◆ ASSIGNMENT
Which lines below hold the word "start"? Report each one.
#### DATA EXCERPT
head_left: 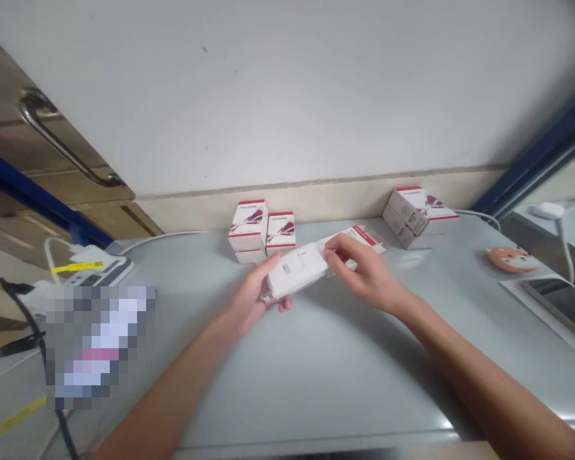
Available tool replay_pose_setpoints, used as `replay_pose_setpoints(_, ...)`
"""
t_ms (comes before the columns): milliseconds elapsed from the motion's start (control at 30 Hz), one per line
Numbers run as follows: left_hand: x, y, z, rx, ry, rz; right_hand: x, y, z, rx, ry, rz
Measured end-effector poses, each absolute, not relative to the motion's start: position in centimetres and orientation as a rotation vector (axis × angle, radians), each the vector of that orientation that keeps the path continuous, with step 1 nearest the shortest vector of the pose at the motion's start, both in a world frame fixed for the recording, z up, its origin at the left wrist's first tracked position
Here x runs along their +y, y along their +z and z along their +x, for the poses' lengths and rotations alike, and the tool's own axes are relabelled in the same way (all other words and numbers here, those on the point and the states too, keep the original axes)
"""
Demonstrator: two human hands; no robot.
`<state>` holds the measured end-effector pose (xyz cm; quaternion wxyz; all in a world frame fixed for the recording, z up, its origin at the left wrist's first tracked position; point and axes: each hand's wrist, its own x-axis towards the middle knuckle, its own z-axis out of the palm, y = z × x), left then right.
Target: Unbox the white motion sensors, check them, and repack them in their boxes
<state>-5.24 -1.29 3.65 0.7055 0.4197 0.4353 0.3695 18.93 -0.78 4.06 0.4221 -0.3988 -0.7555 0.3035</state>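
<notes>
Both hands hold a flat white plastic device (pixel 297 271) a little above the grey table (pixel 316 358). My left hand (pixel 253 297) grips its near left end, fingers curled under and thumb on top. My right hand (pixel 364 268) pinches its far right end. Just behind the right hand lies an open white and red carton (pixel 364 235).
Small white and red boxes are stacked at the wall, one group (pixel 261 233) at centre, another (pixel 419 214) at right. An orange animal-shaped object (pixel 510 259) and a tablet (pixel 560 300) lie at right. A white power unit with cables (pixel 93 268) sits at left beside a blurred patch (pixel 98 345).
</notes>
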Motion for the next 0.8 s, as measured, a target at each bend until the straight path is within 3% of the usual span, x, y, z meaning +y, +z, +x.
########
◆ OUTPUT FOR THIS TASK
t_ms (comes before the columns): milliseconds elapsed from the motion's start (control at 30 Hz), one per line
Measured end-effector poses, each absolute, not relative to the motion's start: position in centimetres and orientation as a rotation vector (axis × angle, radians), each the vector of that orientation that keeps the path continuous, with step 1 nearest the shortest vector of the pose at the motion's start, both in a world frame fixed for the recording, z up, its origin at the left wrist's first tracked position

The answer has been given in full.